El Pintor de las nubes.
Antolina Martell
El pintor de nubes
Las líneas de expresión cruzaban su frente, al levantar las cejas subía el telón y aparecían sus brillantes ojos, quedaba expuesta su naturaleza pícara. Las mejillas subían especie de acordeón, cuyo fuelle eran sus versátiles labios. El plano de la nariz perfectamente alineada con la barbilla partida en dos, mostraba una expresión de ternura traviesa. Mi padre lo confirmó Cara-chata. Al acercarse el 6 de enero, se debía pintar la iglesia. La Junta Directiva organizada para celebrar las Fiestas Patronales de San Baltasar de Los Arias de Cumanacoa, le solicitaba tal empresa a este hombre predestinado. Él era capaz de hacerlo sin amarres, sus acrobacias a la altura de las nubes, daban inicio a las celebraciones desde los primeros días del año.Ese día desde temprano, la iglesia anuncia las festividades con repiques tañendo: “caña, café y anchoa dicen las campanas de Cumanacoa”. Llamado para una misa dedicada a los poderosos y probos del valle. Suena el órgano de viento, trajes nuevos, flores, cantos e incienso. Desde el sublime ambiente místico la cascada de campanillas anuncian el momento del petitorio ¡A Dios le lleguen nuestras oraciones! Seguido, una procesión derrama fervor por el pueblo. Culmina, con la entrada a la iglesia del Santo Patrono. Aclaro, la compra de San Baltasar fue solicitada en tiempos del padre Querol, pero quién llegó fue Melchor, un santo catire de ojazos verdes. Jamás se resolvió la usurpación, por no saberse exactamente donde se extravió.
Ahora, volvamos a la fiesta desplegada por todo el Municipio Montes.

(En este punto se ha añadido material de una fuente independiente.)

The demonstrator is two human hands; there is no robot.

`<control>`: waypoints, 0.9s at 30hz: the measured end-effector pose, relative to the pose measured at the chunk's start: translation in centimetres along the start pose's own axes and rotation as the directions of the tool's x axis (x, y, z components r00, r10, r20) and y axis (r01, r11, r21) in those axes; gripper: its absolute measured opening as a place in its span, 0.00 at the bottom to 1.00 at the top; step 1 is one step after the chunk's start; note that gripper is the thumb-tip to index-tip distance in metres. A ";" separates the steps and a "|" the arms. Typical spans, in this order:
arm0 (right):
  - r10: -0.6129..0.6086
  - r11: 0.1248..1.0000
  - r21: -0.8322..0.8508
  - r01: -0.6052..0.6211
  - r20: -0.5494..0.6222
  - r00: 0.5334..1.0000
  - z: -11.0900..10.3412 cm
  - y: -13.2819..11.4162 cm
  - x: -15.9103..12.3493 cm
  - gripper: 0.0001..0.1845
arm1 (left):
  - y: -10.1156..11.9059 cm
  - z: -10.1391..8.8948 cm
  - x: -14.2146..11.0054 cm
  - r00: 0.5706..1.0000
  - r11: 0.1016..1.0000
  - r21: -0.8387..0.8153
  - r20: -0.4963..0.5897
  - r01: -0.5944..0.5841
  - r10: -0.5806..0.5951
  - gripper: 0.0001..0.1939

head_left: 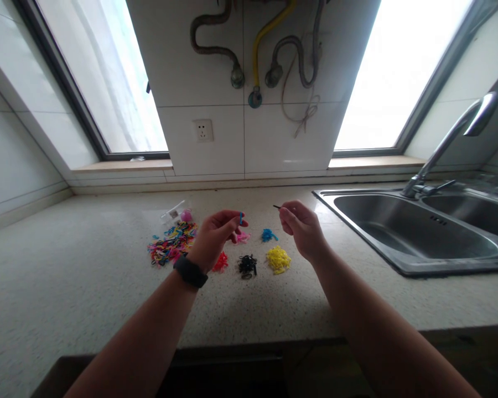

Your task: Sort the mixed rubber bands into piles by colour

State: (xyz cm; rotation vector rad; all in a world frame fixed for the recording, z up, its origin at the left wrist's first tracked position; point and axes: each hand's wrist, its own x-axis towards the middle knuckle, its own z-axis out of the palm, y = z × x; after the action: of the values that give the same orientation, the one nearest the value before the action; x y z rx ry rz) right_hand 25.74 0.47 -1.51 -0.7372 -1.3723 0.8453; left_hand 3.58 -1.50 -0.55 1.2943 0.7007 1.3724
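Observation:
My left hand (216,235), with a dark wristband (190,271) at the wrist, pinches a small blue rubber band (240,218). Between the fingertips of my right hand (304,228) is a thin black rubber band (276,207). Both hands are raised over the counter. Below and between them lie small heaps of bands: blue (269,235), pink (243,237), red (221,262), black (247,266) and yellow (278,259). My left hand partly covers the pink and red heaps. Left of it spreads a larger mixed-colour pile of rubber bands (172,243).
Behind the mixed pile lie a clear plastic bag (172,213) and a pink round item (186,215). A steel double sink (373,257) with a faucet (444,146) is set into the speckled counter (108,293) on the right. Pipes and a socket (203,130) are on the tiled wall.

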 end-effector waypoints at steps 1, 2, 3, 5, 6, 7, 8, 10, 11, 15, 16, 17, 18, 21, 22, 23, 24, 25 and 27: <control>0.000 1.000 -0.008 0.000 0.021 1.000 0.0 0.0 0.0 0.10 | 0.0 0.0 0.0 1.000 1.000 0.001 -0.001 -0.001 0.001 0.11; -0.001 1.000 -0.025 0.002 0.047 0.999 0.0 -0.1 -0.1 0.10 | 0.0 0.0 0.0 1.000 1.000 0.001 -0.002 -0.004 0.004 0.11; -0.003 0.999 -0.048 0.006 0.076 0.997 0.0 -0.1 -0.2 0.10 | 0.1 0.0 0.0 1.000 1.000 0.002 -0.006 -0.007 0.008 0.11; 0.000 0.993 -0.113 0.017 0.152 0.988 0.2 -0.3 -0.4 0.09 | 0.1 -0.3 0.1 1.000 1.000 0.002 -0.018 -0.014 0.014 0.12; 0.009 0.987 -0.161 0.024 0.202 0.979 0.3 -0.3 -0.6 0.09 | 0.1 -0.4 0.1 1.000 1.000 -0.001 -0.025 -0.017 0.017 0.12; 0.024 0.973 -0.228 0.038 0.263 0.964 0.4 -0.3 -0.7 0.09 | 0.0 -0.6 0.2 0.999 1.000 -0.005 -0.032 -0.023 0.022 0.11; 0.041 0.948 -0.311 0.070 0.336 0.941 0.5 -0.3 -0.9 0.08 | 0.0 -0.7 0.2 0.999 1.000 -0.007 -0.035 -0.029 0.029 0.11; 0.074 0.860 -0.468 0.202 0.507 0.859 0.9 -0.3 -1.3 0.06 | -0.2 -1.0 0.4 0.999 0.999 -0.004 -0.033 -0.040 0.040 0.11; 0.087 0.809 -0.512 0.288 0.589 0.803 1.0 -0.3 -1.5 0.06 | -0.3 -1.0 0.4 0.999 0.999 0.002 -0.031 -0.041 0.041 0.11; 0.105 0.704 -0.526 0.477 0.742 0.663 1.6 -0.3 -1.8 0.04 | -0.4 -0.9 0.4 1.000 1.000 0.001 -0.007 -0.029 0.029 0.10; 0.105 0.696 -0.534 0.479 0.736 0.669 1.6 -0.4 -1.8 0.05 | -0.3 -0.8 0.3 1.000 0.999 -0.026 0.004 -0.021 0.021 0.10; 0.103 0.691 -0.546 0.473 0.723 0.684 1.6 -0.4 -1.8 0.07 | -0.2 -0.7 0.2 1.000 0.998 -0.062 0.017 -0.011 0.012 0.10; 0.098 0.688 -0.559 0.463 0.704 0.703 1.5 -0.4 -1.8 0.08 | -0.1 -0.6 0.1 1.000 0.995 -0.102 0.030 0.001 0.002 0.10; 0.081 0.680 -0.598 0.423 0.635 0.768 1.1 -0.5 -1.6 0.08 | 0.3 -0.4 -0.2 0.998 0.978 -0.208 0.057 0.026 -0.015 0.10; 0.077 0.675 -0.609 0.417 0.619 0.781 1.0 -0.4 -1.5 0.08 | 0.5 -0.4 -0.3 0.998 0.971 -0.237 0.064 0.031 -0.016 0.09; 0.074 0.668 -0.617 0.415 0.610 0.789 0.9 -0.4 -1.5 0.08 | 0.6 -0.3 -0.4 0.997 0.963 -0.266 0.074 0.036 -0.017 0.09; 0.073 0.661 -0.625 0.414 0.603 0.794 0.8 -0.4 -1.4 0.07 | 0.7 -0.3 -0.5 0.996 0.955 -0.293 0.087 0.043 -0.018 0.09; 0.076 0.655 -0.633 0.413 0.599 0.797 0.7 -0.3 -1.4 0.07 | 0.8 -0.3 -0.6 0.994 0.947 -0.318 0.103 0.052 -0.020 0.09; 0.085 0.642 -0.647 0.412 0.593 0.800 0.7 -0.2 -1.4 0.06 | 1.0 -0.2 -0.8 0.990 0.934 -0.350 0.140 0.071 -0.023 0.09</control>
State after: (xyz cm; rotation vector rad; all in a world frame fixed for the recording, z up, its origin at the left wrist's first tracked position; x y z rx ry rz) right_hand 25.07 -0.81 -2.01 -0.9945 -2.3975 0.2839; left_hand 2.95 -2.44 0.03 1.0612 0.3667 1.2892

Los músicos alertaban al pueblo ¡Ahí va Cara-chata! Con un largo traje de payaso para ocultar los zancos de 3 a 5 metros de altura, según sea la cantidad de ron ingerida. La gente recurría a los juegos y competencias según su interés. Peleas de gallos, carreras de sacos, darle al blanco, huevo en cuchara, romper las piñatas de taparas. Las comparsas de “la borriquita” y “la vaca”, entusiasmaban a las barriadas. El grupo musical “Los Quinales” y Julián Villafranca alardeaban con sus improvisaciones. “Los Carriceros” participan con hálitos nostálgicos alrededor de una fogata, celebran la luna de enero elevando sonidos con sus flautas de carrizo, hembra y macho, a modo de serena oración por sus antepasados. Lo mejor para el final. El concurso del “palo ensebado” bañado de melaza de papelón y aceite, los hábiles jóvenes subían al son de upas y mañas. Las apuestas crecían con Cara-chata, él siempre agarraba el pote de real colocado en lo alto. Finalmente, ingeniosas décimas ponzoñosas definían en “El Judas” al conocido político engañoso.

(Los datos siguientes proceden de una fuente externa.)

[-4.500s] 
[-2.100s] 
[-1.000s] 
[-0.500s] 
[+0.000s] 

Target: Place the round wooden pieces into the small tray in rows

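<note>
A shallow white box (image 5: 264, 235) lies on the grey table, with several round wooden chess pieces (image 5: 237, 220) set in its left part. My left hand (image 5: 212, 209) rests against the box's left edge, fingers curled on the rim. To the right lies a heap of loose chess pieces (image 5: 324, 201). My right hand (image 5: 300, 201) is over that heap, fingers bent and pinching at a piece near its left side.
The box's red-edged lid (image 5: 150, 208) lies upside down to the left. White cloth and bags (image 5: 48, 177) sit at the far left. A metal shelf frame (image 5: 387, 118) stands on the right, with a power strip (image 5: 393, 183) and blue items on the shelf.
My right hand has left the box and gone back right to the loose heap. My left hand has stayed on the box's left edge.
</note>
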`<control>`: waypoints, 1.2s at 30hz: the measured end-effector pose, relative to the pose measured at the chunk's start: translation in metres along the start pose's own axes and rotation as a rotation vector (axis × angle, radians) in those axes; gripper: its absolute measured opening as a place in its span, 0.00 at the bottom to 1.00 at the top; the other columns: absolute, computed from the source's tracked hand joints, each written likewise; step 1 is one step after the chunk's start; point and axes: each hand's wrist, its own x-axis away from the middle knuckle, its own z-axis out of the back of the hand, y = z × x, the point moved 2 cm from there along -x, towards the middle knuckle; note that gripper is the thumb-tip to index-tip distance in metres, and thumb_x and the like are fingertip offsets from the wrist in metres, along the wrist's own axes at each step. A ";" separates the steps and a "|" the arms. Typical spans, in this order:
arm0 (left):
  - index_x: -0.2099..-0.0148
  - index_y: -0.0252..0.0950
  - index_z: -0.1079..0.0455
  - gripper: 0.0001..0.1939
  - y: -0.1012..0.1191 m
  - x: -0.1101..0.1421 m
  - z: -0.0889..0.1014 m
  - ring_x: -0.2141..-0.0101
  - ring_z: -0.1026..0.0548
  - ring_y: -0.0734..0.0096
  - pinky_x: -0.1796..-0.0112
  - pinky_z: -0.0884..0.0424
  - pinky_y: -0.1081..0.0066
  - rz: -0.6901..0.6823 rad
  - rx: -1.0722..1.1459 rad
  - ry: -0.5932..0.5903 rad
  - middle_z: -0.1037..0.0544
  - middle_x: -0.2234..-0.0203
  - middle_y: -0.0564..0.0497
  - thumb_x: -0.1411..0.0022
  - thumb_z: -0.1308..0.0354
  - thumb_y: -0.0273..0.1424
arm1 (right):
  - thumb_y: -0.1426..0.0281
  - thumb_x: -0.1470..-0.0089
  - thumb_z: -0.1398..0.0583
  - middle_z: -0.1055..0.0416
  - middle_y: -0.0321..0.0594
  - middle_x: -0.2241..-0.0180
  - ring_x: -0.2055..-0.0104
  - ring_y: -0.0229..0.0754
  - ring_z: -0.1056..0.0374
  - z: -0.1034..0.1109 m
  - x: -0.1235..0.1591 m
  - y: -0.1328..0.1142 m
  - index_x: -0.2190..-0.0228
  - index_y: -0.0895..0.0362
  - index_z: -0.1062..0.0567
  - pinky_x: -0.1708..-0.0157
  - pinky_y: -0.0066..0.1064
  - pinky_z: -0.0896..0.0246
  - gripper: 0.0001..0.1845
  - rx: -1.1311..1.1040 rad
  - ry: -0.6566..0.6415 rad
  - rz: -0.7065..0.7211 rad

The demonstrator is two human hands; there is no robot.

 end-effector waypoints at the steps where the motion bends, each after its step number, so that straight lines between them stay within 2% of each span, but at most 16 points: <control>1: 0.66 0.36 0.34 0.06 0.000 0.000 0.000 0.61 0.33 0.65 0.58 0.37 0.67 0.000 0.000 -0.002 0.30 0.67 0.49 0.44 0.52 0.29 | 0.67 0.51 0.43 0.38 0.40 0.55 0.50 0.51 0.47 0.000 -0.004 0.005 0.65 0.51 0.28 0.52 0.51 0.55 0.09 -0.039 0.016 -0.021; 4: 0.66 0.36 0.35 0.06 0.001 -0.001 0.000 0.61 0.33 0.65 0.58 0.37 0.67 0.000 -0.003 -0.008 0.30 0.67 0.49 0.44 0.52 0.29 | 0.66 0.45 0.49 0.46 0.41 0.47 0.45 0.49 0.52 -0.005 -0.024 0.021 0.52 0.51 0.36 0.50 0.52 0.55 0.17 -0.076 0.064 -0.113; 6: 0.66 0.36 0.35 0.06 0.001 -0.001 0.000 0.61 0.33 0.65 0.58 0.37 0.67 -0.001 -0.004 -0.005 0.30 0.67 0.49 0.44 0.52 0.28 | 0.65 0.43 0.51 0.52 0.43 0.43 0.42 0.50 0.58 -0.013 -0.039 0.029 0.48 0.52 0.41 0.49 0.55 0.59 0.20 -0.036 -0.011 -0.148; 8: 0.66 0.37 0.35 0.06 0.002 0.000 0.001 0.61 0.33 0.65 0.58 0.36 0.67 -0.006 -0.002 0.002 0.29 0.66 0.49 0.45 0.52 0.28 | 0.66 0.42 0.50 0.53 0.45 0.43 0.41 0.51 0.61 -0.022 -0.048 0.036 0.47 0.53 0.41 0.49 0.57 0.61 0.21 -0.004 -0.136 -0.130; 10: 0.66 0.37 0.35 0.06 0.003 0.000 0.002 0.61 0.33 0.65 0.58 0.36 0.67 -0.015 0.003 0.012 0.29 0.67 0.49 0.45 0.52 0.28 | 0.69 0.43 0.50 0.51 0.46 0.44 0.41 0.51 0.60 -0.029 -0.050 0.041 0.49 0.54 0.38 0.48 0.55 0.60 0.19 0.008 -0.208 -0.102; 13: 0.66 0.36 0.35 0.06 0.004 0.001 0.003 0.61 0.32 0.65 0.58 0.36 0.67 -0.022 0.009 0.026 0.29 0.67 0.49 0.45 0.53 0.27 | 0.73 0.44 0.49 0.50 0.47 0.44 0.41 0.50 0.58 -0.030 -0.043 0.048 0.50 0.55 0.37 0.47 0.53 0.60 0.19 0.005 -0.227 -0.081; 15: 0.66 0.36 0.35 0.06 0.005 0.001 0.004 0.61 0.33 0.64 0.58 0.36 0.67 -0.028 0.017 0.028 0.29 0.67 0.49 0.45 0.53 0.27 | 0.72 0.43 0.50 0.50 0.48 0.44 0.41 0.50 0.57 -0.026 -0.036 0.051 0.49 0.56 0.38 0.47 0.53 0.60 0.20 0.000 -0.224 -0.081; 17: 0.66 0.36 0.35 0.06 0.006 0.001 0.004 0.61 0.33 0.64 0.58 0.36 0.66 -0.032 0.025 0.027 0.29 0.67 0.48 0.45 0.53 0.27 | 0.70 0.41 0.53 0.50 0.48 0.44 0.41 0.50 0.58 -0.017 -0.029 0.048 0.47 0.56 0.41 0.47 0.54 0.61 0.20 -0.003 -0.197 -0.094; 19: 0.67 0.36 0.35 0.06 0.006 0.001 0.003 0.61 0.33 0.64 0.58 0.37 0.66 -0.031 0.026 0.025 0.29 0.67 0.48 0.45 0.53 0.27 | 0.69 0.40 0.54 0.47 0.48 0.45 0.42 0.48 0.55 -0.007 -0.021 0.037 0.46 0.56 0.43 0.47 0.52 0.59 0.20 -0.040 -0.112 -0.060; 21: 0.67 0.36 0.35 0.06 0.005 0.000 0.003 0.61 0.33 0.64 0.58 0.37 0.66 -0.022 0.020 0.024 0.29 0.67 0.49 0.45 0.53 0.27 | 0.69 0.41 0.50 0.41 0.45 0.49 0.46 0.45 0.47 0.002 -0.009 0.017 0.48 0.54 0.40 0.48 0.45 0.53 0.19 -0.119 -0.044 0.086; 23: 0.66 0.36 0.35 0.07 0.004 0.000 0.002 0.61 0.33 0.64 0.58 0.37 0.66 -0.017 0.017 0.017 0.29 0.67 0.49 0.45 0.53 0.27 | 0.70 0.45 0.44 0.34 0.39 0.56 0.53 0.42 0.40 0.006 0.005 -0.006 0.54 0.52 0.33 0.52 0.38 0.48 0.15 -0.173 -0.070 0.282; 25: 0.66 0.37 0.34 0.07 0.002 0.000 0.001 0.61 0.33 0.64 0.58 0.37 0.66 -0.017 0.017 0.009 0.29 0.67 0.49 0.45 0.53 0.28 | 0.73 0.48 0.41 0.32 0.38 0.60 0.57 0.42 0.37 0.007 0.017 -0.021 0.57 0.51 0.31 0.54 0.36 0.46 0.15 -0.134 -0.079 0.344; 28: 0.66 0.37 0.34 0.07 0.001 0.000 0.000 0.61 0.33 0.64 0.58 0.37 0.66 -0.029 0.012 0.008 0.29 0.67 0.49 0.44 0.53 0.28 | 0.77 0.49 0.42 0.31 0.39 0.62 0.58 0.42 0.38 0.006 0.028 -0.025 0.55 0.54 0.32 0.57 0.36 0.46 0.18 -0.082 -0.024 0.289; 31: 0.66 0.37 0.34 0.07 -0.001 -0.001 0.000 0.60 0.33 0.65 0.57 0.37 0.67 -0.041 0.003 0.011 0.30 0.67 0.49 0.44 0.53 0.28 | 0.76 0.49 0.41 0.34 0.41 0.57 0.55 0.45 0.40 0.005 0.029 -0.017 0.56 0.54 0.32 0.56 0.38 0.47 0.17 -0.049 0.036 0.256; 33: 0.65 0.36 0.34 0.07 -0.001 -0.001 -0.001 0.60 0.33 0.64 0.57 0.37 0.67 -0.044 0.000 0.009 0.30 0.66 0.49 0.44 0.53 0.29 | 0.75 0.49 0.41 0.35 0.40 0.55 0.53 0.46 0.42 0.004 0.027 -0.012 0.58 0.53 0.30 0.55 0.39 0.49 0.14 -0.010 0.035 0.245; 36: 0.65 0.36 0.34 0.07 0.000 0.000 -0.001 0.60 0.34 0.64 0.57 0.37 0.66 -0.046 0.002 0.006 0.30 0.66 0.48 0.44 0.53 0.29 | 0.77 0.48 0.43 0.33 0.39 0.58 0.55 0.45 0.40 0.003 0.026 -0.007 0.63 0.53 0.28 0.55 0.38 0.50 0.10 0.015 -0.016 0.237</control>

El pueblo amanecía pintado con papelillos.
Yo me reencontraba con mi niñez afortunada, cada vez que encontraba a aquel ser amoroso, que a mi solicitud silbaba imitando el canto de las aves, como polifonía emanada de los árboles frutales, como pájaro libre expresando su contentura. Un lugar seguro de dar con él eran las bodegas o el billar, allí era brindado por amenizar el rato. Sacaba del bolcillo una hoja de guayaba, la colocaba dentro de su boca para subir el tono de la chifla, y con las palmas alternaba ritmos de canciones solicitadas. Al amanecer su suerte, las estrellas y los aullidos de perros le hacían compañía hasta su casa.

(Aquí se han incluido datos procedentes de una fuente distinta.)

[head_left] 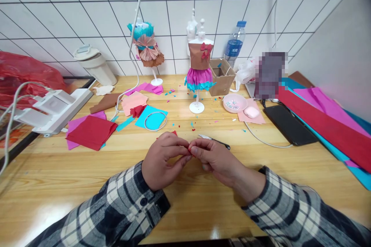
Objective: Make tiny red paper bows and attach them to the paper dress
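Note:
Between the fingertips of both hands is a small piece of red crepe paper [190, 149], mostly covered by the fingers. My left hand [166, 158] pinches it from the left, and my right hand [216, 158] pinches it from the right. A knife-like tool with a pointed metal blade and black handle [218, 141] lies just behind my right hand. Another red scrap [174, 133] shows behind my left hand. Further back stands a small dress form [201, 61] in a brown paper top with red bows and a magenta skirt edged in turquoise.
A second dressed form [147, 46] stands by the wall. Left are a power strip [63, 112], a white cup [95, 65] and red paper squares [92, 131]. Right are a cardboard box [222, 79], a pink bowl of beads [234, 103], a black phone [290, 124] and long paper strips [327, 119].

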The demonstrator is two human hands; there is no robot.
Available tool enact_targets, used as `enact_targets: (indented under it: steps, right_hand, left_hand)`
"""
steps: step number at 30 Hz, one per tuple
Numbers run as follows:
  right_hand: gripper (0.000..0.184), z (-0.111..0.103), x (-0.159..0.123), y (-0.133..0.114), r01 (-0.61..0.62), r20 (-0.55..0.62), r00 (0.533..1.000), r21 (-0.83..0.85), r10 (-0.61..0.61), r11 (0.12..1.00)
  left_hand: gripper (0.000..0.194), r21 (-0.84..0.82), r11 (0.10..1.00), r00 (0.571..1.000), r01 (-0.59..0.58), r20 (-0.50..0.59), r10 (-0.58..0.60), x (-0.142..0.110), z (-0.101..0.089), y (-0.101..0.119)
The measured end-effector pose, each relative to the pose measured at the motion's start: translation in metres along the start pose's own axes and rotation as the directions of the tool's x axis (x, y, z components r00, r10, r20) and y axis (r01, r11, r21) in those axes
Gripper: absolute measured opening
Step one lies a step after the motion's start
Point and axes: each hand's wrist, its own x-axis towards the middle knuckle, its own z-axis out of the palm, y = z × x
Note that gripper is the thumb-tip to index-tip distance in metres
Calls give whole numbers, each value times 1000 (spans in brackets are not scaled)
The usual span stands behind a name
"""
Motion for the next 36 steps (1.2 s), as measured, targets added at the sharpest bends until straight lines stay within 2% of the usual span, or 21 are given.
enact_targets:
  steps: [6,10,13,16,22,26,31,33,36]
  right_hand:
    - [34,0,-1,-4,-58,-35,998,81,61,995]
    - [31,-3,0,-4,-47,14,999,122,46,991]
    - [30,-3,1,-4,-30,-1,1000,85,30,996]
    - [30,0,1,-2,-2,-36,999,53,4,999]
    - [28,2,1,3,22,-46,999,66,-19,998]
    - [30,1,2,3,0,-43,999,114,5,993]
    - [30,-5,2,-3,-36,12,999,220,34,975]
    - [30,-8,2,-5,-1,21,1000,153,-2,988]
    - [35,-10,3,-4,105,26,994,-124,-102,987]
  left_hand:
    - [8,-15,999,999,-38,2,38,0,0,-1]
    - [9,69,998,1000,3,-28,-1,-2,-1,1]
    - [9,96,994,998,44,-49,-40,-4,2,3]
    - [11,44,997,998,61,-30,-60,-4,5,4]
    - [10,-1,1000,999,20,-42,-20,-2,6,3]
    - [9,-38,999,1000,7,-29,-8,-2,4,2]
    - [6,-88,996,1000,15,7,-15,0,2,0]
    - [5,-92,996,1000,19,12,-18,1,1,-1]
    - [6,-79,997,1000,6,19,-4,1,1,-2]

Con todos sus años vividos, lo vi pasar como un junco tostado empujado por vientos sin rumbos, buscando medroso el reencuentro con las silentes bondades del valle; río y samán; cuentos, cantos y risas; qué pensará su sombra de aquel luminoso, arrojado y gozoso hombre reflejo del laberíntico mundo de un pueblo compartido con la neblina noctámbula desgastadora de las cálidas paredes estremeciendo olores originarios. En la mañana sube como copos rosas, naranjas, amarillas y envuelve generosa al manantial del río Manzanares.